→ **EXERCISE REQUIREMENTS**: Leave every picture out. Set down all the lines below exactly.

→ **DATA EXTRACT**:
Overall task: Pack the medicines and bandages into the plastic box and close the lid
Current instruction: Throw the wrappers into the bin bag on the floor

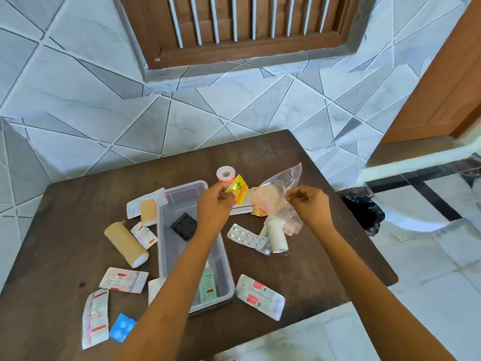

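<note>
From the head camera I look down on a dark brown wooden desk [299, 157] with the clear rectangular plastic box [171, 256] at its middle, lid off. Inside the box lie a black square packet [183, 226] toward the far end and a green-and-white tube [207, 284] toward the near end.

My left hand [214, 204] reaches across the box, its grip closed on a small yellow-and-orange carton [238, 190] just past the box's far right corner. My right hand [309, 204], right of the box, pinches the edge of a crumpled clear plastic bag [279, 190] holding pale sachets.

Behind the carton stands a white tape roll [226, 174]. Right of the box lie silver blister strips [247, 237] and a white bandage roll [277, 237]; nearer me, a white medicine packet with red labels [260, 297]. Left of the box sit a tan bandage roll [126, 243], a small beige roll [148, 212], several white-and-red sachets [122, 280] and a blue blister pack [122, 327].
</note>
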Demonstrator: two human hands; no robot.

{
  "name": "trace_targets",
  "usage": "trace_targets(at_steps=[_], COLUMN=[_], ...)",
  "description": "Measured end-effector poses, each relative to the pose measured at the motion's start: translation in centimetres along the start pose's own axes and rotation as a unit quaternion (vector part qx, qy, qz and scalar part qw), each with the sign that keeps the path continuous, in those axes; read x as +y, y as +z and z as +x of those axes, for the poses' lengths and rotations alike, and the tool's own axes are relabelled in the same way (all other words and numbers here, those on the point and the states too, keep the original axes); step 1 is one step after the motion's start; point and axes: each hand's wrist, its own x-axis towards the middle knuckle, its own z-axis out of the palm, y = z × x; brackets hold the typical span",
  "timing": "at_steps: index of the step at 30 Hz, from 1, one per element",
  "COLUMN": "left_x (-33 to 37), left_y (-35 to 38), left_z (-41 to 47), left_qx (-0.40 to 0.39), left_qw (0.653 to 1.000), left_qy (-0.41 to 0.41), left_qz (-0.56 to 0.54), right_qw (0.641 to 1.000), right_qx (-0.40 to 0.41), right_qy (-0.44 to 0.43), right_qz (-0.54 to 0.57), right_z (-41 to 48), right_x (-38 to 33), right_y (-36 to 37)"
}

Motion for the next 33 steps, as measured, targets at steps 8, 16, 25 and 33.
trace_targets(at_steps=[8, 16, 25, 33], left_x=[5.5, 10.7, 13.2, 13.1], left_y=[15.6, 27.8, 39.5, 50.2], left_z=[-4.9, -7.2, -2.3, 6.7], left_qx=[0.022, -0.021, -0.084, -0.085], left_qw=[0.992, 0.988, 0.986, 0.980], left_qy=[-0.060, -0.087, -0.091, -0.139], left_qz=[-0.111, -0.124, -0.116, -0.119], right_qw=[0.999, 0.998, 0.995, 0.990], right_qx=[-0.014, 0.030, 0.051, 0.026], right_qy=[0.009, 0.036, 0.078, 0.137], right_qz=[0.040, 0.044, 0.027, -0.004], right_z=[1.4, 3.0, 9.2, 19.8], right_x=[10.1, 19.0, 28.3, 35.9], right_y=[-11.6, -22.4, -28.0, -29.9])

→ **EXERCISE RESULT**:
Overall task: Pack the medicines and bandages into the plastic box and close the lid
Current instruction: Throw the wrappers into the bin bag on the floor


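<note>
From the head camera I look down on a dark brown wooden desk [299, 157] with the clear rectangular plastic box [171, 256] at its middle, lid off. Inside the box lie a black square packet [183, 226] toward the far end and a green-and-white tube [207, 284] toward the near end.

My left hand [214, 204] reaches across the box, its grip closed on a small yellow-and-orange carton [238, 190] just past the box's far right corner. My right hand [309, 204], right of the box, pinches the edge of a crumpled clear plastic bag [279, 190] holding pale sachets.

Behind the carton stands a white tape roll [226, 174]. Right of the box lie silver blister strips [247, 237] and a white bandage roll [277, 237]; nearer me, a white medicine packet with red labels [260, 297]. Left of the box sit a tan bandage roll [126, 243], a small beige roll [148, 212], several white-and-red sachets [122, 280] and a blue blister pack [122, 327].
</note>
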Demonstrator: two human hands; no robot.

{
  "name": "trace_targets",
  "usage": "trace_targets(at_steps=[_], COLUMN=[_], ...)",
  "description": "Measured end-effector poses, each relative to the pose measured at the motion's start: translation in centimetres along the start pose's own axes and rotation as a unit quaternion (vector part qx, qy, qz and scalar part qw), each with the sign that keeps the path continuous, in those axes; read x as +y, y as +z and z as +x of those axes, for the poses' lengths and rotations alike, and the tool's own axes are relabelled in the same way (all other words and numbers here, those on the point and the states too, keep the original axes); step 1 is one step after the motion's start; point and axes: each hand's wrist, its own x-axis towards the middle knuckle, its own z-axis out of the palm, y = z × x; brackets hold the typical span",
  "timing": "at_steps: index of the step at 30 Hz, from 1, one per element",
  "COLUMN": "left_x (-33 to 37), left_y (-35 to 38), left_z (-41 to 47), left_qx (-0.40 to 0.39), left_qw (0.653 to 1.000), left_qy (-0.41 to 0.41), left_qz (-0.56 to 0.54), right_qw (0.641 to 1.000), right_qx (-0.40 to 0.41), right_qy (-0.44 to 0.43), right_qz (-0.54 to 0.57), right_z (-41 to 48), right_x (-38 to 33), right_y (-36 to 37)"
}

Motion for the next 33 steps, as measured, targets at steps 8, 16, 25 and 33.
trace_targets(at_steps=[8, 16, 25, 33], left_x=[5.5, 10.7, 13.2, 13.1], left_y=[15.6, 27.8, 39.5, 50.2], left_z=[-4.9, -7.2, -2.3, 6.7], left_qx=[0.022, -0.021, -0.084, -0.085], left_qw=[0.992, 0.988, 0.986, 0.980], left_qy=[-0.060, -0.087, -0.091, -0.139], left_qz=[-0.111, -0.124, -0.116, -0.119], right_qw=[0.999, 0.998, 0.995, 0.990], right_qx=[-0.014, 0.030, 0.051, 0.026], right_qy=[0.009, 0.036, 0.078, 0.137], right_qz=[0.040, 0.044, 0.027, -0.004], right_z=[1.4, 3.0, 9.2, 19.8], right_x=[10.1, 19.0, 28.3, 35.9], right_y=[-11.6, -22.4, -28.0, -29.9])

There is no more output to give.